- Born: c. 1790 Pennsylvania, U.S.
- Died: 1873 (aged 82–83) London, United Kingdom
- Known for: Christian itinerant preacher
- Notable work: Memoirs of the Life, Religious Experience, Ministerial Travels and Labours of Mrs. Zilpha Elaw, an American Female of Colour

= Zilpha Elaw =

American preacher, autobiographer (1790–1873)

Zilpha Elaw (c. 1790 – 1873) was an African-American preacher and spiritual autobiographer. She has been cited as "one of the first outspoken black women in the United States." Mitzi Smith suggests that Elaw and other Black women of the time such as Old Elizabeth used Pauline biblical texts to develop their own "politics of origins".

==Biography==
Elaw was born in Pennsylvania, a free woman.
Brought up in Philadelphia by a black and deeply religious family, after the death of her mother in 1802, she was sent to live with a Quaker family, Pierson and Rebecca Mitchell; her father died just two years later. After seeing a vision of Jesus, she joined a Methodist society in 1808, marrying Joseph Elaw and moving to Burlington, New Jersey, in 1811. The couple had a daughter, Rebecca, in 1812. In 1817, Elaw attended a revival camp for a week, and after falling into a trance, she gave her first ever public speech. She fell ill in 1819, and while remaining sick for two years, experienced an angelic visitation. After Joseph's death from consumption in 1823, Elaw opened a school for African-American children in Burlington, but increasingly believing she had been called upon as a minister, she departed in 1825 and went on a preaching mission among slaves in Maryland and Virginia. She became a traveling preacher, carrying her message and that of her Lord. During the period of 1827 to 1840, she ministered as an itinerant preacher in the United States, and was known to be in Nantucket in 1832.
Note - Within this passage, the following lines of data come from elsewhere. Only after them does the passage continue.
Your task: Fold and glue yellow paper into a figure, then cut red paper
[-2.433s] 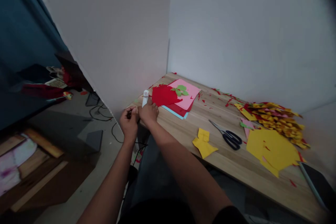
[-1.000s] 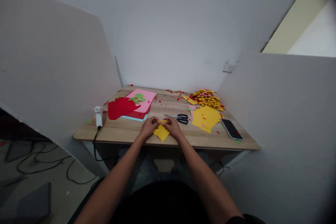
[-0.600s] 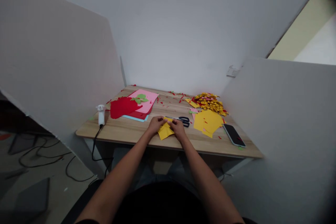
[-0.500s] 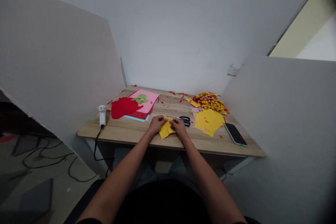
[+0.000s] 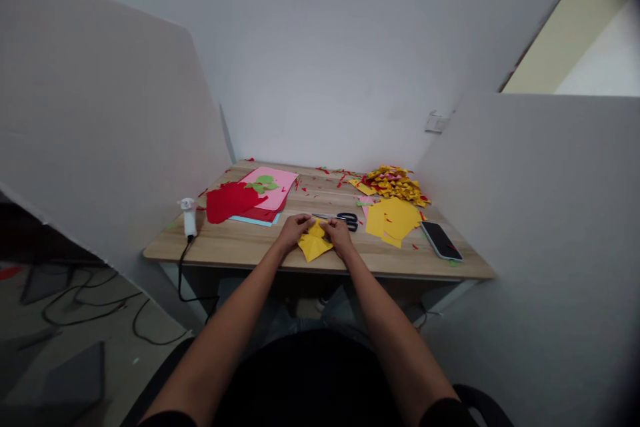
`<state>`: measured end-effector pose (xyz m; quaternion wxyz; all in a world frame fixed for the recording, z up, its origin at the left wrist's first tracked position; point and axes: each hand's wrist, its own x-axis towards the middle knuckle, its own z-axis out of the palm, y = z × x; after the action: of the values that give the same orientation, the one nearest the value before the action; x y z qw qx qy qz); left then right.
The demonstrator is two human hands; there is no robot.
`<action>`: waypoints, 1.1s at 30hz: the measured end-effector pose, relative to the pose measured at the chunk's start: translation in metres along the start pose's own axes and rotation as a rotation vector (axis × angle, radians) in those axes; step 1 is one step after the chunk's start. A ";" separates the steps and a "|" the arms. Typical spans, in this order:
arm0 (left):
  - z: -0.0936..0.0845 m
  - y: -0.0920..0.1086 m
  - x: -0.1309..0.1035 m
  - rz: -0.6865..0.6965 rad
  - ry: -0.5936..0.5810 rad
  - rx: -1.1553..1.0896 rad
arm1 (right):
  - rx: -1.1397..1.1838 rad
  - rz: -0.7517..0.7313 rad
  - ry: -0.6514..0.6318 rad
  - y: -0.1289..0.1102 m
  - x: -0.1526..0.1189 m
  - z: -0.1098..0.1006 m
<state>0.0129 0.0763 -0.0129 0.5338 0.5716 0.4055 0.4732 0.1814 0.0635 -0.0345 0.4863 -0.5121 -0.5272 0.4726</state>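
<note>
Nearest you at the lower centre of the frame, just in from the front edge of the pale wood-grain table [image 5: 240, 250], lies the small, folded, bright yellow paper-like piece [image 5: 314, 249]. It is between your hands: your left hand [image 5: 295, 232] meets its upper left side and your right hand [image 5: 339, 236] its upper right, so neither is clearly nearer. The piece runs roughly up and down the frame, its narrow part up between your fingertips and its wide, pointed part flaring down towards you, below the grip. Both hands are drawn nearly closed, thumb to fingers, and seem to pinch it; the exact contact is too small to tell. Just beyond your right fingers lie the dark-handled metal scissors [image 5: 338, 216], blades pointing left. At the left side of the table stands a white handheld tool [image 5: 189, 220] with a black cord [image 5: 181, 280]; at the right lies a dark-screened phone [image 5: 441, 240], with flat yellow sheets [image 5: 400, 217] beside it. Farther off are a ragged red sheet [image 5: 227, 203] at left and a heap of crinkled yellow pieces [image 5: 395, 187] at right.
</note>
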 end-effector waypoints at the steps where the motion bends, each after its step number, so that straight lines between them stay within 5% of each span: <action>1: -0.001 -0.002 0.001 0.007 0.032 -0.011 | -0.004 -0.001 0.004 0.000 0.000 0.000; 7: -0.010 -0.008 0.008 0.076 0.274 -0.123 | -0.060 -0.027 0.027 -0.002 0.002 -0.001; 23: -0.015 -0.010 0.005 0.163 0.520 -0.181 | -0.348 -0.228 0.224 -0.002 0.000 0.006; 33: -0.032 0.000 0.003 0.307 0.751 -0.092 | -0.401 -0.273 0.169 -0.006 -0.006 0.007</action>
<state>-0.0174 0.0867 -0.0131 0.2968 0.3886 0.4605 0.7408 0.1738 0.0573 -0.0292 0.4766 -0.5600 -0.6322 0.2442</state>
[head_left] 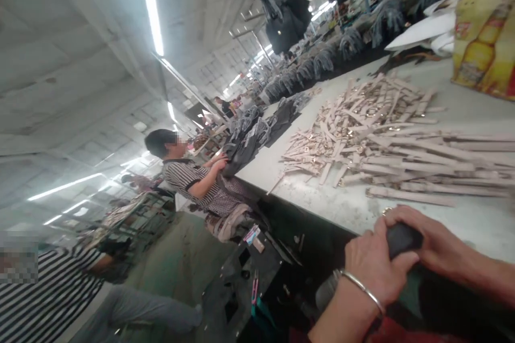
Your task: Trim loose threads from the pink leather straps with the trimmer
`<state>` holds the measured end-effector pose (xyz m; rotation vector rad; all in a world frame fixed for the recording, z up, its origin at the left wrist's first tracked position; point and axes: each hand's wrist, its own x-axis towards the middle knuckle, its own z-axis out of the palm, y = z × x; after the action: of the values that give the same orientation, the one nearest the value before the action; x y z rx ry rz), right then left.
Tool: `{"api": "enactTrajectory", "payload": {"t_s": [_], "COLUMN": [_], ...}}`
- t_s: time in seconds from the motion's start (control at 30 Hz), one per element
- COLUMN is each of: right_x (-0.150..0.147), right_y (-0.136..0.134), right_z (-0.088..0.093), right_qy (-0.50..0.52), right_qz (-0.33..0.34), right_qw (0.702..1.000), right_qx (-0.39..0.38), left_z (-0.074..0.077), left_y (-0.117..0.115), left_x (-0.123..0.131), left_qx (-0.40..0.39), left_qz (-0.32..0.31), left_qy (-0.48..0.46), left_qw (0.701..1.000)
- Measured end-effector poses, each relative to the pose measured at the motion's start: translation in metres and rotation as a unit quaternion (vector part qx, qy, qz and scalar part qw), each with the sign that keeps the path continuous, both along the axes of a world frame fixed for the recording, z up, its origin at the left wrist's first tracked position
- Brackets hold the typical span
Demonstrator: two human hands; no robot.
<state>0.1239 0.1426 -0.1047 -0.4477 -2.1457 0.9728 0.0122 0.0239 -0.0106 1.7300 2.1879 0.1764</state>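
At the lower right, my left hand (368, 262), with a silver bangle at the wrist, is closed around a dark, rounded object (403, 239). My right hand (426, 236) comes in from the right edge and curls over the same object from the other side. The object's kind cannot be made out, as fingers cover much of it. A small gold-coloured ring or buckle shows at the right fingertips. Just beyond the hands, a large heap of pale pink straps (362, 134) with gold buckles lies on the white table (314, 198).
A yellow carton (485, 45) with a bottle picture stands at the far right. Dark bundles (241, 144) lie along the table, where a co-worker (197, 182) handles them. Below is a black machine top (237, 284) with pink-handled snips (255, 286). Another person (48, 284) sits at left.
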Motion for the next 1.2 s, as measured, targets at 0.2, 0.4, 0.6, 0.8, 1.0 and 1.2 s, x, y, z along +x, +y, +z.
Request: {"api": "enactTrajectory", "payload": {"t_s": [0.2, 0.4, 0.6, 0.8, 1.0, 1.2], "right_x": [0.009, 0.032, 0.034, 0.031, 0.03, 0.028], "right_y": [0.003, -0.001, 0.0, 0.001, 0.005, 0.009], "right_z": [0.02, 0.022, 0.022, 0.022, 0.021, 0.024], "right_qy": [-0.004, -0.173, -0.273, -0.288, -0.291, -0.319], "right_qz": [-0.002, -0.11, -0.135, -0.144, -0.146, -0.152], "right_qw": [0.999, 0.979, 0.952, 0.947, 0.945, 0.933], "right_qx": [0.04, -0.009, 0.011, -0.002, -0.032, -0.067], "left_z": [-0.002, 0.002, 0.01, 0.02, 0.018, 0.01], "left_y": [0.012, 0.022, 0.026, 0.023, 0.027, 0.044], "left_x": [-0.011, -0.023, -0.039, -0.046, -0.031, -0.021], "left_qx": [-0.037, -0.055, -0.088, -0.095, -0.113, -0.111], "left_qz": [-0.006, -0.009, 0.026, 0.046, -0.007, -0.016], "left_qy": [0.059, 0.036, 0.041, 0.069, 0.135, 0.185], "left_qw": [0.998, 0.998, 0.995, 0.992, 0.984, 0.976]}}
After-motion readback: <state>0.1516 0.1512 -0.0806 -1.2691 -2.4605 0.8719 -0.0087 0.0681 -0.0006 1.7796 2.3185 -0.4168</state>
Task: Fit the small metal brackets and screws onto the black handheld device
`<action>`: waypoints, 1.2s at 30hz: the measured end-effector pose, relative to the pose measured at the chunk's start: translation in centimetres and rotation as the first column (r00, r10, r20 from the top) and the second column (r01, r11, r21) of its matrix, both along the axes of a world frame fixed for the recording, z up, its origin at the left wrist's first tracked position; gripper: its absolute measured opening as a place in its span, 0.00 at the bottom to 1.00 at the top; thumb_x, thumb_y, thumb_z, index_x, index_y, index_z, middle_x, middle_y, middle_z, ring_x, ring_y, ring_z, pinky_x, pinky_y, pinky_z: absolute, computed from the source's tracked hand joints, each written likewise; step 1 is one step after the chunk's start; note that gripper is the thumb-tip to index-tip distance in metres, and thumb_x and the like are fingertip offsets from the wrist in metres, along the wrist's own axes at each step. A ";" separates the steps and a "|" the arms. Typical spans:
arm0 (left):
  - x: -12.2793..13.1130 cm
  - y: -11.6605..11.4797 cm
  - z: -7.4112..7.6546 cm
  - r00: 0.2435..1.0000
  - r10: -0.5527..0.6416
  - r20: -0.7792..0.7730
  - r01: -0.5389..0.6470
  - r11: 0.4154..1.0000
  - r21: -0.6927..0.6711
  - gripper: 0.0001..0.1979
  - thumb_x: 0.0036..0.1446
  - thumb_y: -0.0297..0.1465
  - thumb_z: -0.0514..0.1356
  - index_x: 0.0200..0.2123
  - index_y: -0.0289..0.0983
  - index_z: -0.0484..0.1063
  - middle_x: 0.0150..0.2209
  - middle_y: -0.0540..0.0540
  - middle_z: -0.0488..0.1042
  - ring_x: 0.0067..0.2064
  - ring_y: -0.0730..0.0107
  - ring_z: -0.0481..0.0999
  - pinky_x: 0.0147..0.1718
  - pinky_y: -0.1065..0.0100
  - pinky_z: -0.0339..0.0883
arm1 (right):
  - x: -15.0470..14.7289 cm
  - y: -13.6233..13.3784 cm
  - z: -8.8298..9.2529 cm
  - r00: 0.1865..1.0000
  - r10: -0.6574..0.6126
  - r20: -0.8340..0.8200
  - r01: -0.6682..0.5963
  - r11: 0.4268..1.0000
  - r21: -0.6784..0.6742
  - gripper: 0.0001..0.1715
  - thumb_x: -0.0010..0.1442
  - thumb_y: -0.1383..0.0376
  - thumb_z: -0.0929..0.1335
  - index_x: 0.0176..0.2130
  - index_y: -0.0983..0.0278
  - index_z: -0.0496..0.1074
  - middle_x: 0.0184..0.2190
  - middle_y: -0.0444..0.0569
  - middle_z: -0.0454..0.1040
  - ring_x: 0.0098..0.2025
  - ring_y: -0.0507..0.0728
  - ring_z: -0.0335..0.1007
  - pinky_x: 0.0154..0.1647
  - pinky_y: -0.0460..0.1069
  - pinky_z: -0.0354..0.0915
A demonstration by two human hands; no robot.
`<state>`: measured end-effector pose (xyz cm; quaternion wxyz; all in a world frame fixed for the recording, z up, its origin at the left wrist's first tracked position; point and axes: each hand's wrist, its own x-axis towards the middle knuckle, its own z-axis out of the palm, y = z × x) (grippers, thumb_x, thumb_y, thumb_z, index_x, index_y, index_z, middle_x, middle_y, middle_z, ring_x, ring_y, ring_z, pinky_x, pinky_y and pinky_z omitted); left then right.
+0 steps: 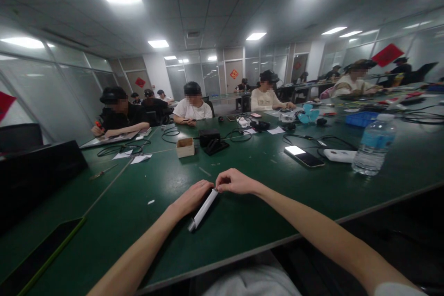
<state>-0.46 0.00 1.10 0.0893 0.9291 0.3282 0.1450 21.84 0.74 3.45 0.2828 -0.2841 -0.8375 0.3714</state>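
Observation:
Both my hands meet over the green table (263,194), close to its near edge. My left hand (191,198) is closed around a slim white stick-shaped object (203,209) that slants down toward me, its lower end free. My right hand (235,181) pinches the upper tip of that same white object with fingers curled. What the object is I cannot make out.
A phone (304,156) with a lit screen, a white pack (340,155) and a water bottle (374,144) lie to the right. A small cardboard box (185,147), black devices (211,141) and cables sit mid-table. Several seated people work along the far side. A dark tablet (38,252) lies at the near left.

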 end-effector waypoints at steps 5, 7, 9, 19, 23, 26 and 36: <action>0.0 0.4 -0.4 0.997 0.079 -0.009 -0.079 0.997 0.020 0.13 0.60 0.23 0.51 0.47 0.39 0.65 0.44 0.46 0.71 0.46 0.68 0.70 0.46 0.66 0.64 | -0.7 0.6 -1.1 0.984 -0.095 -0.152 0.074 0.987 -0.140 0.07 0.51 0.65 0.69 0.31 0.67 0.73 0.26 0.46 0.75 0.31 0.53 0.71 0.34 0.47 0.65; 0.0 0.6 -0.6 0.995 0.096 -0.009 -0.095 0.995 0.034 0.13 0.60 0.22 0.50 0.47 0.38 0.64 0.44 0.46 0.71 0.46 0.68 0.69 0.46 0.66 0.63 | -0.9 0.7 -1.2 0.975 -0.118 -0.190 0.082 0.979 -0.189 0.07 0.51 0.65 0.70 0.30 0.68 0.72 0.26 0.46 0.75 0.30 0.53 0.71 0.33 0.47 0.65; 0.0 0.5 -0.5 0.994 0.107 -0.021 -0.106 0.993 0.045 0.13 0.60 0.22 0.50 0.47 0.38 0.65 0.44 0.45 0.71 0.46 0.67 0.69 0.46 0.66 0.63 | -0.8 0.7 -1.2 0.976 -0.118 -0.182 0.083 0.978 -0.191 0.07 0.51 0.65 0.70 0.30 0.68 0.72 0.26 0.46 0.75 0.30 0.53 0.71 0.33 0.47 0.65; 0.6 0.1 0.2 0.992 0.103 -0.075 -0.099 0.993 0.065 0.11 0.60 0.23 0.51 0.46 0.37 0.65 0.43 0.45 0.72 0.46 0.66 0.69 0.45 0.66 0.64 | 0.6 0.3 -0.3 0.986 -0.166 0.009 0.161 0.967 0.197 0.09 0.53 0.62 0.71 0.33 0.65 0.75 0.29 0.44 0.76 0.30 0.51 0.69 0.31 0.44 0.62; 0.6 0.2 0.1 0.987 0.155 -0.038 -0.151 0.984 0.090 0.12 0.59 0.22 0.50 0.46 0.37 0.65 0.43 0.45 0.72 0.46 0.66 0.69 0.46 0.65 0.63 | 0.5 0.5 -0.3 0.978 -0.203 0.043 0.180 0.932 0.314 0.08 0.57 0.62 0.69 0.34 0.65 0.76 0.30 0.46 0.77 0.31 0.52 0.71 0.33 0.44 0.62; 0.3 0.2 0.1 0.978 0.206 -0.013 -0.204 0.974 0.102 0.12 0.61 0.23 0.48 0.45 0.36 0.66 0.42 0.44 0.72 0.45 0.66 0.70 0.46 0.65 0.64 | 0.2 0.6 -0.6 0.969 -0.224 0.099 0.168 0.902 0.399 0.09 0.59 0.65 0.67 0.36 0.66 0.77 0.33 0.48 0.78 0.35 0.53 0.72 0.37 0.45 0.63; 0.0 0.3 0.1 0.972 0.235 -0.021 -0.232 0.968 0.095 0.11 0.61 0.26 0.49 0.44 0.37 0.69 0.42 0.44 0.73 0.45 0.66 0.70 0.46 0.65 0.64 | -0.2 -0.1 -0.3 0.916 -0.248 0.316 0.048 0.848 0.527 0.13 0.63 0.67 0.63 0.43 0.68 0.75 0.39 0.54 0.77 0.41 0.57 0.72 0.43 0.49 0.65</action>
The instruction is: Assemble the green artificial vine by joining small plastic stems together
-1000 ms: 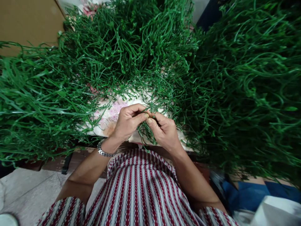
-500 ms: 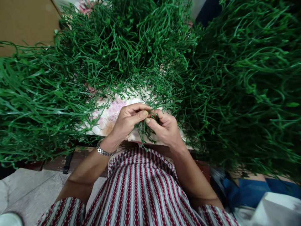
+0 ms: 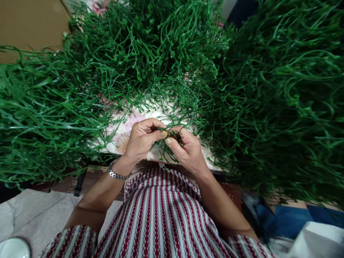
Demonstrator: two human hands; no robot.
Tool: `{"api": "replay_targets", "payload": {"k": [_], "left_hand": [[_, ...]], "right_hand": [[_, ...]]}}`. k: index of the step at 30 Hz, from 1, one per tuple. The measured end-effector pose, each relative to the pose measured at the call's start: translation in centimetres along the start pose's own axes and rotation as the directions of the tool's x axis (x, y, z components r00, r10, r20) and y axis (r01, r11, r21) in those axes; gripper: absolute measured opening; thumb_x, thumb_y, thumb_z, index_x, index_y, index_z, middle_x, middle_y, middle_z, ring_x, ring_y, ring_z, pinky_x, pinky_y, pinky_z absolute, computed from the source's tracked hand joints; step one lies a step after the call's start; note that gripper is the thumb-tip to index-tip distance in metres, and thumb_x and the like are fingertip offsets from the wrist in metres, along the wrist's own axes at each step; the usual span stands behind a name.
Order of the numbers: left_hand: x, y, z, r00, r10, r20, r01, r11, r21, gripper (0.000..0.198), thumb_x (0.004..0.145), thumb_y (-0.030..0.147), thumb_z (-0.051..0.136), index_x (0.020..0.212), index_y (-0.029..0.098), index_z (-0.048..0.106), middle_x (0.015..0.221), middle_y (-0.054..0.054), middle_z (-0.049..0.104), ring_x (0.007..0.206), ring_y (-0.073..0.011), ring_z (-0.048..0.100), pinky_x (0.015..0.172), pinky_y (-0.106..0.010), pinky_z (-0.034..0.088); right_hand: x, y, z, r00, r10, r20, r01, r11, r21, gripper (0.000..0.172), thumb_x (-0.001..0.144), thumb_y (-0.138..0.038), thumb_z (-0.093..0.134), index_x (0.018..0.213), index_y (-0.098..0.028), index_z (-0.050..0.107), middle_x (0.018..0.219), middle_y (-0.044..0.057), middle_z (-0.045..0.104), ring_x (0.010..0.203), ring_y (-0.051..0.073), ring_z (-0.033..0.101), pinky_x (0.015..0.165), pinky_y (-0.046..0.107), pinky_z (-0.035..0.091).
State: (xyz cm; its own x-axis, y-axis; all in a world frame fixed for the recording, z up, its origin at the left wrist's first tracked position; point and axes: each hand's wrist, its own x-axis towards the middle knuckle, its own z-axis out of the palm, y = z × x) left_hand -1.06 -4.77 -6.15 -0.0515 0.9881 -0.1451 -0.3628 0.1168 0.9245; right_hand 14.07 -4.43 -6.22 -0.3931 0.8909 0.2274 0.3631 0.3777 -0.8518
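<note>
Left hand (image 3: 139, 139): slid a touch left versus a second ago, when both thumb tips were meeting; there's a small gap between them now. Thumb and forefinger look pinched on a few thin strands.
Right hand (image 3: 189, 148): thumb and forefinger curl into a loose, narrow ring with green showing in the gap. Can't tell if the folded fingers behind are gripping anything.
Green stems (image 3: 162, 152): the small bunch being handled sits right between the hands, ends dangling below the fingertips, over the near edge of the cloth.
How they'd handle: I'd guess next to no weight, soft and bendy, probably a bit slick since they look shiny. Thin enough to kink or snap if yanked, and the little tips look like the delicate bit.
Where to grab: mid-stem, I reckon, light fingertip pinch, away from the tips. They tangle, so only a few at a time.
Flowery cloth (image 3: 122, 130): under the hands, with loose strands strewn over its far part.
Piles: big heaps all round, left pile (image 3: 40, 107), far pile (image 3: 161, 46), right pile (image 3: 282, 107).
Wrist: metal watch (image 3: 116, 172) on the left one, striped top (image 3: 161, 218) just below.
</note>
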Motion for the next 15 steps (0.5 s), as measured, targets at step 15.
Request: {"api": "replay_targets", "payload": {"k": [15], "left_hand": [[0.6, 2.6, -0.8, 0.942, -0.080, 0.325, -0.112, 0.838, 0.534, 0.011, 0.066, 0.020, 0.067, 0.065, 0.013, 0.059, 0.058, 0.004, 0.048, 0.056, -0.0070, 0.041, 0.052, -0.018, 0.032]], "right_hand": [[0.8, -0.5, -1.5, 0.939, -0.284, 0.193, 0.342, 0.815, -0.467, 0.015, 0.089, -0.025, 0.040, 0.078, -0.017, 0.048, 0.070, 0.005, 0.053, 0.066, 0.016, 0.046, 0.062, 0.028, 0.035]]}}
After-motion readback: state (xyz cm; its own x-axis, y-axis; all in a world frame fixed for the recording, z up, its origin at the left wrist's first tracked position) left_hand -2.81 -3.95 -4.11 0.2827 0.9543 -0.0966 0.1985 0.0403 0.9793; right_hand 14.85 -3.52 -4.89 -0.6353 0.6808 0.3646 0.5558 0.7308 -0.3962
Elaw moved to England, preaching in the summer of 1840. The 1841 census for England shows Elaw as living in Addingham, Yorkshire, states her occupation as "Itinerant Preacher" and that she is from foreign parts. Records show a Zilpha Elaw married a Ralph Bressey Shum at St Mary Stratford Church, Bow, Tower Hamlets, East London, England, on 9 December 1850. The record shows Zilpha Elaw as a widow, her father as Sancho Pancost and his profession as a butcher. The 1861 England census shows a Zilpha Shum as living in Turner Street, Tower Hamlets and her place of birth as America. The 1871 census for England shows a Zilpha Shum as living in Turner Street and having been born in Pennsylvania Bretton, U.S. She lived there and preached at least into the 1860s, penning Memoirs of the Life, Religious Experience, and Ministerial Travels and Labours of Mrs. Zilpha Elaw, an American Female of Colour in 1846. According to her memoirs, she preached more than 1,000 sermons in Great Britain over these years, but often faced hostility and heavy criticism from the Victorian British clergy, who believed that it was inappropriate for a woman to preach. It is unclear whether she returned to the US before her death. The London, England, City of London and Tower Hamlets Cemetery Registers, 1841–1966, show Zilpha Shum as being buried at Tower Hamlets Cemetery on 25 August 1873, having died aged 80 at Turner Street. She is buried in grave number E718.